Mrs da Tanka lit another cigarette and threw the match on the floor.
‘What kind of a life have you had? You had not the nerve for marriage. Nor the brains for success. The truth is you might not have lived.’ She laughed in the darkness, determined to hurt him as he had hurt her in his implication that being with her was an act of madness.
Mr Mileson had not before done a thing like this. Never before had he not weighed the pros and cons and seen that danger was absent from an undertaking. The thought of it all made him sweat. He saw in the future further deeds: worse deeds, crimes and irresponsibilities.
Mrs da Tanka laughed again. But she was thinking of something else.

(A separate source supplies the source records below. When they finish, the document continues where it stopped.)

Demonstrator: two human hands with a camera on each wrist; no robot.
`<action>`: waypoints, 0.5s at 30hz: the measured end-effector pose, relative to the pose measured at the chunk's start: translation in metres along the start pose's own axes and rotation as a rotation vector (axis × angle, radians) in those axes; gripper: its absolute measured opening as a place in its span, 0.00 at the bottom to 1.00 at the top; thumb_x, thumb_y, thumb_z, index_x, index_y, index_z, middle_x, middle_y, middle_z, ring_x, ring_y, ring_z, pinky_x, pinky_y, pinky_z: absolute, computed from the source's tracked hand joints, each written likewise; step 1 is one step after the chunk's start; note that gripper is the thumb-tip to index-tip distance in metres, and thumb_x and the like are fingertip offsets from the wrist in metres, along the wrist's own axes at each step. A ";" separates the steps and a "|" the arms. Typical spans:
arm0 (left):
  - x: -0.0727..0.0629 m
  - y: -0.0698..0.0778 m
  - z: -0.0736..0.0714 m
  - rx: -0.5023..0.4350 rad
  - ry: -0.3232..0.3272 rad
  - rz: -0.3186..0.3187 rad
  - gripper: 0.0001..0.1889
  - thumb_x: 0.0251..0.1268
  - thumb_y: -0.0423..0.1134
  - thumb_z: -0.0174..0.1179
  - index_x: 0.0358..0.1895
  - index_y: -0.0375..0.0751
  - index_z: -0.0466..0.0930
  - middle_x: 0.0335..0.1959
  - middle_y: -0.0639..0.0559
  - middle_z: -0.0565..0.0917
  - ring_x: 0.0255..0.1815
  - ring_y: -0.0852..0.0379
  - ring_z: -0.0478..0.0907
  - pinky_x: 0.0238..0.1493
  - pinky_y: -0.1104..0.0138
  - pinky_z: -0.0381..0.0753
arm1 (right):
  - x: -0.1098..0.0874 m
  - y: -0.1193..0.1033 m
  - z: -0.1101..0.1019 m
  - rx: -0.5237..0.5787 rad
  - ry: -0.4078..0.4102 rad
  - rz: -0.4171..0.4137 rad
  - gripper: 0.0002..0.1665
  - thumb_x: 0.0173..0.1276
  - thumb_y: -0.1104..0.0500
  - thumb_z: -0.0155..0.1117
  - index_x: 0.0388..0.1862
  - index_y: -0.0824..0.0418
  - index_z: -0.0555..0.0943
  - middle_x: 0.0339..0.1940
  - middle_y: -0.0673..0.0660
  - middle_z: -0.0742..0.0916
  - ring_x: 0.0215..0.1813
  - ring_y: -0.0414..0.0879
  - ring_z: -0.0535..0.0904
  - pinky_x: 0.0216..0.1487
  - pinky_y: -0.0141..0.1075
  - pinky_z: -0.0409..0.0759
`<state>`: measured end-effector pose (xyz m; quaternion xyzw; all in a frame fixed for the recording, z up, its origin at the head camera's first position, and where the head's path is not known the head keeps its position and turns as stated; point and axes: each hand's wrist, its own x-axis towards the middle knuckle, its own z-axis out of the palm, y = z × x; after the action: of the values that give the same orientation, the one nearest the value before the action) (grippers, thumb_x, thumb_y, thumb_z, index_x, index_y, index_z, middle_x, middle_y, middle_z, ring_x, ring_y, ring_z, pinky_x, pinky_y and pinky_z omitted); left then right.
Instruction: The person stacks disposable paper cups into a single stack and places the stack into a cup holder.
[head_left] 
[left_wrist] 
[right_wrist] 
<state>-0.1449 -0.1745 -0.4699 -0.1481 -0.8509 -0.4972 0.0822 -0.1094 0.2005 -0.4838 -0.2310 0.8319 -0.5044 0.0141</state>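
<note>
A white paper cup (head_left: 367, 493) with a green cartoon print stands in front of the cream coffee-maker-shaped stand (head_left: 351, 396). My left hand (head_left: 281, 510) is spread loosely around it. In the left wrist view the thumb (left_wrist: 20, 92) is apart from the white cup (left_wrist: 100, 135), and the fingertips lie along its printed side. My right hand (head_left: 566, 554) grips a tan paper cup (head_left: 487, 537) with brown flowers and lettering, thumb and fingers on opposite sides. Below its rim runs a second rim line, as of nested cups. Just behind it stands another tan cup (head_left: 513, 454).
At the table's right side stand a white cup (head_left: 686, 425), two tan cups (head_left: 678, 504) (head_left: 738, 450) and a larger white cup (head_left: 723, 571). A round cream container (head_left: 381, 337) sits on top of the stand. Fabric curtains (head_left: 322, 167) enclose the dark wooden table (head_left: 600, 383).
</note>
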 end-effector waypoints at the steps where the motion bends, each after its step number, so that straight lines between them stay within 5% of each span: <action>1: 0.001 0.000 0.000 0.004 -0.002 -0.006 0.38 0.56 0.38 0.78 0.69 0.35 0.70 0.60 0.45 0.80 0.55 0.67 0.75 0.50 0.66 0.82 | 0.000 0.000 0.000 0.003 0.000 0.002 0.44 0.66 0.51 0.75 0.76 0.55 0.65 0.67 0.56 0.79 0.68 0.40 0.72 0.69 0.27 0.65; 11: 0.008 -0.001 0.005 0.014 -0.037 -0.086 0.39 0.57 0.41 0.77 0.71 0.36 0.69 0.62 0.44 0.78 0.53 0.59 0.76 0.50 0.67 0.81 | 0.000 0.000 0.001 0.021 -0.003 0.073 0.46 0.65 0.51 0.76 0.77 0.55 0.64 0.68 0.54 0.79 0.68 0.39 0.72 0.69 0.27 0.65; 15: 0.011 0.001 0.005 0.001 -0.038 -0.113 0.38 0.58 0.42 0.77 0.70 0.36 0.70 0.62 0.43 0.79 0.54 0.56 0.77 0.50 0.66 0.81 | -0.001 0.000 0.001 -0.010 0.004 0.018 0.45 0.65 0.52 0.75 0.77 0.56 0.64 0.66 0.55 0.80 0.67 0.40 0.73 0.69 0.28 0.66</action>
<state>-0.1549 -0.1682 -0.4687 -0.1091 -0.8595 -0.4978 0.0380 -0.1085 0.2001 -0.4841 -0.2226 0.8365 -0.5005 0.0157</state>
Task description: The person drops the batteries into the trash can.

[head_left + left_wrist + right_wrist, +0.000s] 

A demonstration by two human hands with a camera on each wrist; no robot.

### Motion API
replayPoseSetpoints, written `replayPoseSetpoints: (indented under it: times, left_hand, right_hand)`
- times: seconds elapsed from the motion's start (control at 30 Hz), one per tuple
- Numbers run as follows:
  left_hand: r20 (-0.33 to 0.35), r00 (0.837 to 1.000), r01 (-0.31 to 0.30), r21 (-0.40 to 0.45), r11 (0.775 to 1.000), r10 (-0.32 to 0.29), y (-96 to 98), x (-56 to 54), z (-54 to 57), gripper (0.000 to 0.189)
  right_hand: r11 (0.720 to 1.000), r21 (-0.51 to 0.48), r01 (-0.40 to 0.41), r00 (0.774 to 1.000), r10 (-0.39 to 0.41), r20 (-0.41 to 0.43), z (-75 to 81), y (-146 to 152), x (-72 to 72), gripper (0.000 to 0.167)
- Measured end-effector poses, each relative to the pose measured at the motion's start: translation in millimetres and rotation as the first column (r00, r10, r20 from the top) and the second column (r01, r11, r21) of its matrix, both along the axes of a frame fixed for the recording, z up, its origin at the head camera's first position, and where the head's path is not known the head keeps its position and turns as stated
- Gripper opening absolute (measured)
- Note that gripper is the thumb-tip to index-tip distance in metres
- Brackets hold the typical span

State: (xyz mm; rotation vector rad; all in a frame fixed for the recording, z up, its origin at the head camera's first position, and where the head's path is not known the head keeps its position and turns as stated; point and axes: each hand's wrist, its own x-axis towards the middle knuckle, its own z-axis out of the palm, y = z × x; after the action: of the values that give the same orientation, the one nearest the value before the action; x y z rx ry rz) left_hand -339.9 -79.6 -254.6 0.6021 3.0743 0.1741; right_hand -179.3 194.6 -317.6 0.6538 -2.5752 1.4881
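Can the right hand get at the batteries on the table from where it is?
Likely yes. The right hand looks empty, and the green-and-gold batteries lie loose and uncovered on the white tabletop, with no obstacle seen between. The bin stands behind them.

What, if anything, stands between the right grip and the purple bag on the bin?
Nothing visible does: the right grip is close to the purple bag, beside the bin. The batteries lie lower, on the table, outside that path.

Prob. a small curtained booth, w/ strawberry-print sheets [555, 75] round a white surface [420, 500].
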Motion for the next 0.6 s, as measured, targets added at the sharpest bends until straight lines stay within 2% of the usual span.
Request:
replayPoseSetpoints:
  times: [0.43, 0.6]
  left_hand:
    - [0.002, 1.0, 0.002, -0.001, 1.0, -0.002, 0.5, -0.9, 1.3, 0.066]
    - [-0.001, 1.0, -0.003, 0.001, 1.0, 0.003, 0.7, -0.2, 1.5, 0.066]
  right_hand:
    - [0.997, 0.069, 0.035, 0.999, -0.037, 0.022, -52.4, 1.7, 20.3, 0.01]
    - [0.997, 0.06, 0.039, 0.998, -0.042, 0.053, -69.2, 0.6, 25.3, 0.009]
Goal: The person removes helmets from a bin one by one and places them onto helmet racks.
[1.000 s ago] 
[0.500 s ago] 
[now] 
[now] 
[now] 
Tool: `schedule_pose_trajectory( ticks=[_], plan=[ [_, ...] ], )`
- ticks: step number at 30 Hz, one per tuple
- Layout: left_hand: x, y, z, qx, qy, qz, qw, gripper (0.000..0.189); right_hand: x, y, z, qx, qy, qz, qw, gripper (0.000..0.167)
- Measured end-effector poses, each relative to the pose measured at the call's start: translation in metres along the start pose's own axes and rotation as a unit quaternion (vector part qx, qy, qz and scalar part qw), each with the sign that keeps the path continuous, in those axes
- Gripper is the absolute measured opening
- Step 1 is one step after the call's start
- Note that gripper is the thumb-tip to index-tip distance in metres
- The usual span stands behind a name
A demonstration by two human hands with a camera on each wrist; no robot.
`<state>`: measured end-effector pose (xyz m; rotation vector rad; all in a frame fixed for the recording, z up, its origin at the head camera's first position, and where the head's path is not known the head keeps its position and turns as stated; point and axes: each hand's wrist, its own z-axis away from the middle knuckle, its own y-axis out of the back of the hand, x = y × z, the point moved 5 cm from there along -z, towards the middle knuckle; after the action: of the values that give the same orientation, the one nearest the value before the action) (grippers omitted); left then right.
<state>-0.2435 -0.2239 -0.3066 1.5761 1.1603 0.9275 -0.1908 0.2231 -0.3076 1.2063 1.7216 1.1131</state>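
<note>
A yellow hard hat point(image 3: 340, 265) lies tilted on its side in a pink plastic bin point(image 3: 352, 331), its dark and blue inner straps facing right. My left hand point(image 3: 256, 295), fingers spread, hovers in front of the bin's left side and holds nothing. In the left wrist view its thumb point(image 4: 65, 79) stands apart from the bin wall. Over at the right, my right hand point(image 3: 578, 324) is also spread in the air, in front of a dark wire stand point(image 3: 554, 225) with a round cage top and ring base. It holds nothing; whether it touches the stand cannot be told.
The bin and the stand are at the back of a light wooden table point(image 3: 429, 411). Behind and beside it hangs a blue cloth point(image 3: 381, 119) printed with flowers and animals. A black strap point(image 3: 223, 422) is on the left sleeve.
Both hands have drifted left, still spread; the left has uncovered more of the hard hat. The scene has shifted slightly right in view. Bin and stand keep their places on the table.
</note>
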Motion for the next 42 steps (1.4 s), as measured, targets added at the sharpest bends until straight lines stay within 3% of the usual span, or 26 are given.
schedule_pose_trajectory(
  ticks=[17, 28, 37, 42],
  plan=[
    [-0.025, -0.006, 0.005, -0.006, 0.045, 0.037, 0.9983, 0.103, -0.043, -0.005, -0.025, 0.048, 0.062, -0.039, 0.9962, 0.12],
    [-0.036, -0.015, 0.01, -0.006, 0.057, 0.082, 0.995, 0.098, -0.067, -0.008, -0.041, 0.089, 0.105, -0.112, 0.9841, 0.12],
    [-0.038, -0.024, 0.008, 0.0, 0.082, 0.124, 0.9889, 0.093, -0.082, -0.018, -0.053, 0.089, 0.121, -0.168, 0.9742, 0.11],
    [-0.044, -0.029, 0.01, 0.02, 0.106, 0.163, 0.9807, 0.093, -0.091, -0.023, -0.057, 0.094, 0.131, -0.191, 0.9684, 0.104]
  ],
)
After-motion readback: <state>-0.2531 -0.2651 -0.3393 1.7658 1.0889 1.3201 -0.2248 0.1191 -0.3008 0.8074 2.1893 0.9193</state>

‘You have never slept with a woman, is that it? Ah, you poor thing! What a lot you have not had the courage for!’ The bed heaved with the raucous noise that was her laughter, and the bright spark of her cigarette bobbed about in the air.
She laughed, quietly now and silently, hating him as she hated da Tanka and had hated Horace Spire. Why could he not be some young man, beautiful and nicely mannered and gay? Surely a young man would have come with her? Surely there was one amongst all the millions who would have done the chore with relish, or at least with charm?